» What you will do
Pictures excluded, please retype exactly the lines from the start of the data through the line that contains "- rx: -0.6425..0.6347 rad", both ends kept, and nothing beyond them.

Source records:
═══
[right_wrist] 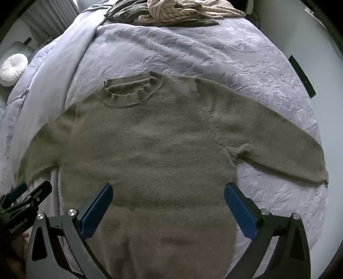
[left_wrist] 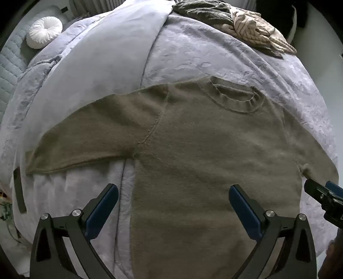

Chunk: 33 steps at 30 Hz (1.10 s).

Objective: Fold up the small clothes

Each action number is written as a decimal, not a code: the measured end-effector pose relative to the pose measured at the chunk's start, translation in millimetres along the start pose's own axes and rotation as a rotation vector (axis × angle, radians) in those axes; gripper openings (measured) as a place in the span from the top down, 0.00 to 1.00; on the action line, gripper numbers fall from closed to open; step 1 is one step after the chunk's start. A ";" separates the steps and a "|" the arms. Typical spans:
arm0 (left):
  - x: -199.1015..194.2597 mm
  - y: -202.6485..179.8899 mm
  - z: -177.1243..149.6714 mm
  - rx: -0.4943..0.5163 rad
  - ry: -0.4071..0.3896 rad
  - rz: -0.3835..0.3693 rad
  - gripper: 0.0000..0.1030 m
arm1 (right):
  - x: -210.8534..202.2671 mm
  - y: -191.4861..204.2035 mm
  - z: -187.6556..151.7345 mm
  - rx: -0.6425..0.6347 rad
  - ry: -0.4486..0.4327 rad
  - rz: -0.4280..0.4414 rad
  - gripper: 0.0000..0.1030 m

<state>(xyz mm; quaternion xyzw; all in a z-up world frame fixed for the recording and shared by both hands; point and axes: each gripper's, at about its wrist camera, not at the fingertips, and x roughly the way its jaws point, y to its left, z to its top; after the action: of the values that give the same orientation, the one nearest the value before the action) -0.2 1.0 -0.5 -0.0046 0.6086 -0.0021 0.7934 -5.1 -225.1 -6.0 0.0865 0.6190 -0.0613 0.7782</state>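
Observation:
An olive-brown knit sweater (left_wrist: 203,146) lies flat on the bed, front up, collar (left_wrist: 235,98) away from me and both sleeves spread out to the sides. My left gripper (left_wrist: 173,193) hangs open above the sweater's lower left side, nothing between its blue pads. In the right wrist view the same sweater (right_wrist: 150,146) fills the middle, its collar (right_wrist: 133,92) at the upper left. My right gripper (right_wrist: 168,192) stands open over the lower body of the sweater, holding nothing. Each gripper shows at the edge of the other's view: the right gripper (left_wrist: 323,197) and the left gripper (right_wrist: 23,197).
A pale lavender quilt (left_wrist: 214,58) covers the bed. A pile of other clothes, dark and striped beige (left_wrist: 246,23), lies at the far edge of the bed (right_wrist: 171,10). A round white cushion (left_wrist: 45,32) sits at the far left.

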 end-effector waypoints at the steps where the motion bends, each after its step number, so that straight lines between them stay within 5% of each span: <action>1: -0.3 0.7 -0.3 -0.001 0.001 -0.001 0.00 | -1.8 1.0 -1.8 -0.005 -0.008 0.001 0.00; 33: 2.3 3.1 -1.9 -0.004 0.018 -0.006 0.00 | -0.1 7.7 -2.5 -0.038 -0.019 -0.019 0.00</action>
<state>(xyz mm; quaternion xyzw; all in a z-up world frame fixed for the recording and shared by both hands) -1.4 4.0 -3.2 -0.0082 0.6158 -0.0035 0.7879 -5.9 -217.0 -6.0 0.0653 0.6134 -0.0579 0.7849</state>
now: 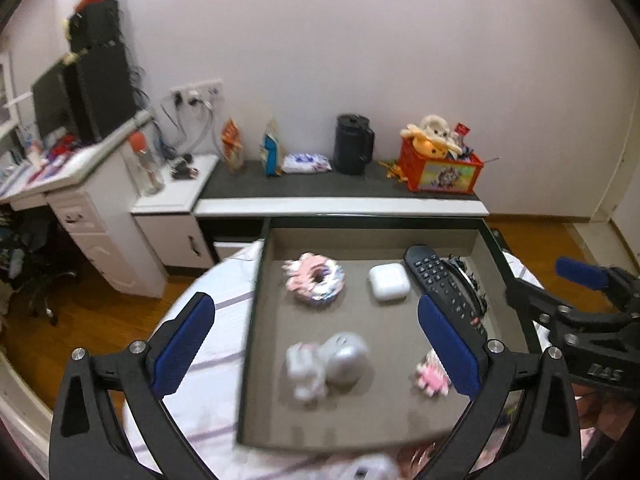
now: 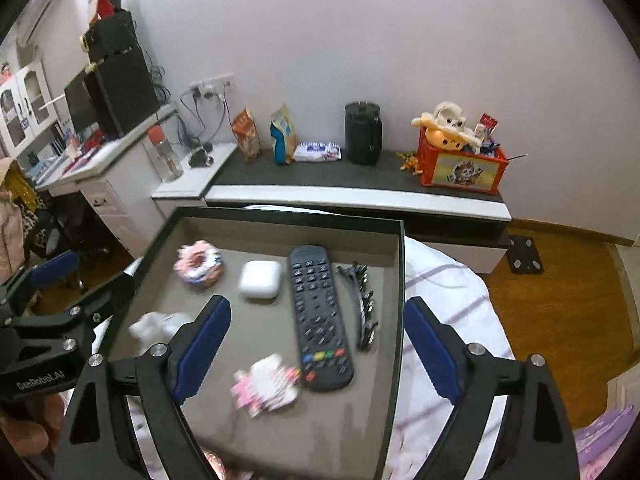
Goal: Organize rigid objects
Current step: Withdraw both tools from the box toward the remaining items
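A dark-rimmed grey tray point(image 2: 394, 320) fills the lower centre of the right wrist view. Inside are seen a pink-and-white ring point(image 2: 199, 265), a shut white earbud case point(image 2: 259, 279), a black remote point(image 2: 320, 316) lying lengthwise, and a black hair clip point(image 2: 362, 304) at its right. Blurred white point(image 2: 154, 326) and pink point(image 2: 266, 386) trinkets lie lower left.
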`<state>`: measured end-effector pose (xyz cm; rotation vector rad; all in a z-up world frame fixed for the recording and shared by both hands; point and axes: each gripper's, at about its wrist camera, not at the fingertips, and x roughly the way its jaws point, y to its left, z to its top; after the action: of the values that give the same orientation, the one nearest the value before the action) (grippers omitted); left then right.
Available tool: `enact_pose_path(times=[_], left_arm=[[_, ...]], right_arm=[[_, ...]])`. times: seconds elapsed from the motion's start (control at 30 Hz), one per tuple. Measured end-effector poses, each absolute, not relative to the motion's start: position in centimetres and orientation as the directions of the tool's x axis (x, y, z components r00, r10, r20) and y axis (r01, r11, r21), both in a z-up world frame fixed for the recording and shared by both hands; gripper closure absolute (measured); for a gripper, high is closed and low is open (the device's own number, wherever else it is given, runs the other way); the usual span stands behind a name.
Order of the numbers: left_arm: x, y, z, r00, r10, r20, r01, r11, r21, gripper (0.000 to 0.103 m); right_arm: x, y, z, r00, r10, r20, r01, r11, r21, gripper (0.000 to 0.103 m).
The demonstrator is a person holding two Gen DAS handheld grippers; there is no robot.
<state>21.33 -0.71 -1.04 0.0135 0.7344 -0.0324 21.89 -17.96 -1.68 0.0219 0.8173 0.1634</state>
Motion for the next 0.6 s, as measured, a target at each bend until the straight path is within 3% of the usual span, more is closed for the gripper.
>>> enact_pose_path(times=[0.6], left_arm=[[4.0, 3.4, 3.1, 0.839, 0.014, -0.544, -0.033, 0.999, -0.025, 0.000]], right_arm=[[3.5, -16.7, 4.4, 0.827, 0.146, -0.543, -0.102, 0.989, 0.110, 0.000]])
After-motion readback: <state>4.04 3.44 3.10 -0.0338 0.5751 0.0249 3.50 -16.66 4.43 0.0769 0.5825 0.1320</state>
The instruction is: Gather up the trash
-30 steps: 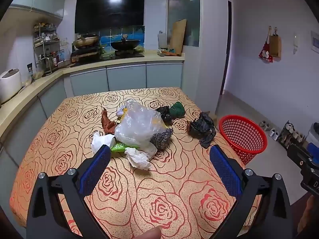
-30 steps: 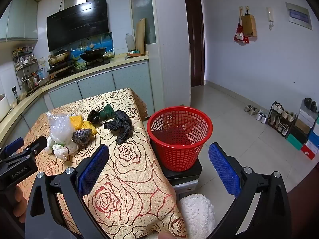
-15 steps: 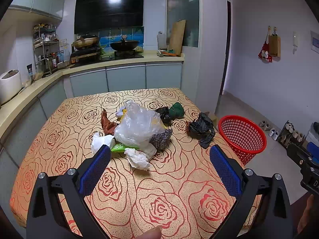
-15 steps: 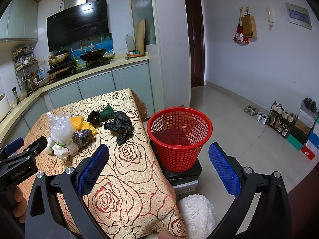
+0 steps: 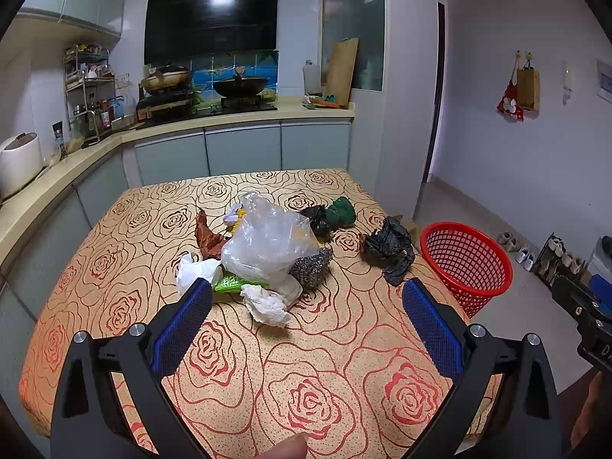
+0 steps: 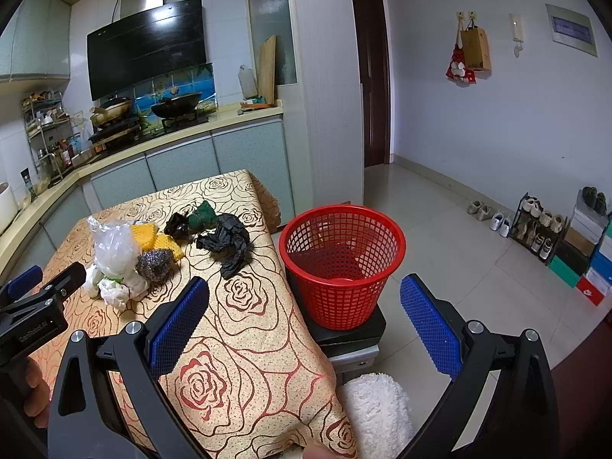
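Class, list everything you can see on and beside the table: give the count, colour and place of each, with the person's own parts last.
clear plastic bag: one, clear, table centre
steel wool: one, grey, beside the bag
tissue: one, white, nearest pile edge
black bag: one, black, near basket side
green wad: one, dark green, far side
basket: one, red, beside table, looks empty
table: one, rose-patterned cloth
left gripper: open, holds nothing
right gripper: open, holds nothing

A rose-patterned table (image 5: 237,375) carries, ahead of the left tongs, a clear plastic bag (image 5: 267,244), crumpled tissue (image 5: 266,304) and steel scourer (image 5: 310,267); a black bag (image 5: 390,248) lies further right
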The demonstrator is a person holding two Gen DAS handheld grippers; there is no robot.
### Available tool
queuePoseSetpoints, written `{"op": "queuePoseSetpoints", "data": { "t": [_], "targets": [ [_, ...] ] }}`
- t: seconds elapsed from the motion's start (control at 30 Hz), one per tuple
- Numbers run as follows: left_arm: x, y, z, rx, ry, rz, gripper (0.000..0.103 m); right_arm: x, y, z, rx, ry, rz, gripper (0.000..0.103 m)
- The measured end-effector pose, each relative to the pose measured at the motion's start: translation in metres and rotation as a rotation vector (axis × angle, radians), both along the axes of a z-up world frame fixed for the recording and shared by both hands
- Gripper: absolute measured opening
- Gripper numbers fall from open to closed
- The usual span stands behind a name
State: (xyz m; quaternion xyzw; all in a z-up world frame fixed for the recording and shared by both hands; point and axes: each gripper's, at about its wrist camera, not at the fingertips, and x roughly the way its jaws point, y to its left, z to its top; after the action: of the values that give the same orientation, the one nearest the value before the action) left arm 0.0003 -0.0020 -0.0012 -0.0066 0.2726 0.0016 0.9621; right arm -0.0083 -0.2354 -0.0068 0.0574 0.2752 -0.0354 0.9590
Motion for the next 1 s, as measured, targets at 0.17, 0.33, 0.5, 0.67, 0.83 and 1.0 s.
{"op": "queuePoseSetpoints", "data": {
  "t": [0.17,0.33,0.5,0.67,0.83,1.0],
  "targets": [
    [0.003,0.005,-0.002,-0.006,0.006,0.010,0.096,0.002,-0.005,-0.001,-0.009,-0.002,-0.012,0.098],
    [0.004,0.006,-0.003,-0.002,0.004,0.012,0.096,0.007,-0.010,-0.004,-0.015,-0.002,-0.034,0.098],
    [0.006,0.006,-0.007,0.009,0.000,0.019,0.096,0.011,-0.013,-0.008,-0.028,-0.012,-0.041,0.098],
    [0.010,0.009,-0.011,0.008,0.009,0.032,0.096,0.014,-0.017,-0.008,-0.029,-0.023,-0.045,0.098],
    [0.011,0.012,-0.011,0.011,0.000,0.041,0.096,0.014,-0.018,-0.007,-0.032,-0.032,-0.043,0.098],
    [0.012,0.013,-0.012,0.013,-0.002,0.037,0.096,0.014,-0.018,-0.008,-0.034,-0.030,-0.046,0.098]
  ]
}}
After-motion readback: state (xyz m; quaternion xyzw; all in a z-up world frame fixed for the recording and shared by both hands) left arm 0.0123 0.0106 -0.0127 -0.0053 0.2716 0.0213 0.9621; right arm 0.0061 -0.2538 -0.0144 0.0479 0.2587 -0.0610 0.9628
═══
» Your solution
[right_wrist] 
[left_wrist] 

Chunk: 33 steps at 30 Hz (1.10 s).

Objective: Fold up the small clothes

Each action number is written as a decimal, not a code: the measured end-effector pose relative to the pose measured at the chunk's start, translation in millimetres along the start pose's own axes and rotation as a rotation vector (axis × angle, radians) in those axes; gripper openings (measured) as a place in the span from the top down, 0.00 to 1.00; on the action line, gripper numbers fall from closed to open; step 1 is one step after the chunk's start. A ";" separates the steps and a "|" the arms. Typical spans:
arm0 (left):
  - x: -199.1015..194.2597 mm
  - y: -202.6485..179.8899 mm
  - z: -177.1243..149.6714 mm
  - rx: -0.4943..0.5163 rad
  - ry: -0.4071..0.3896 rad
  - rz: -0.3835..0.3693 rad
  - gripper: 0.0000..0.1030 m
arm1 (right):
  - x: -210.8534..202.2671 mm
  - y: -191.4861..204.2035 mm
  - z: -187.6556..151.7345 mm
  - rx: -0.6425..0.6347 rad

The exercise is now complete.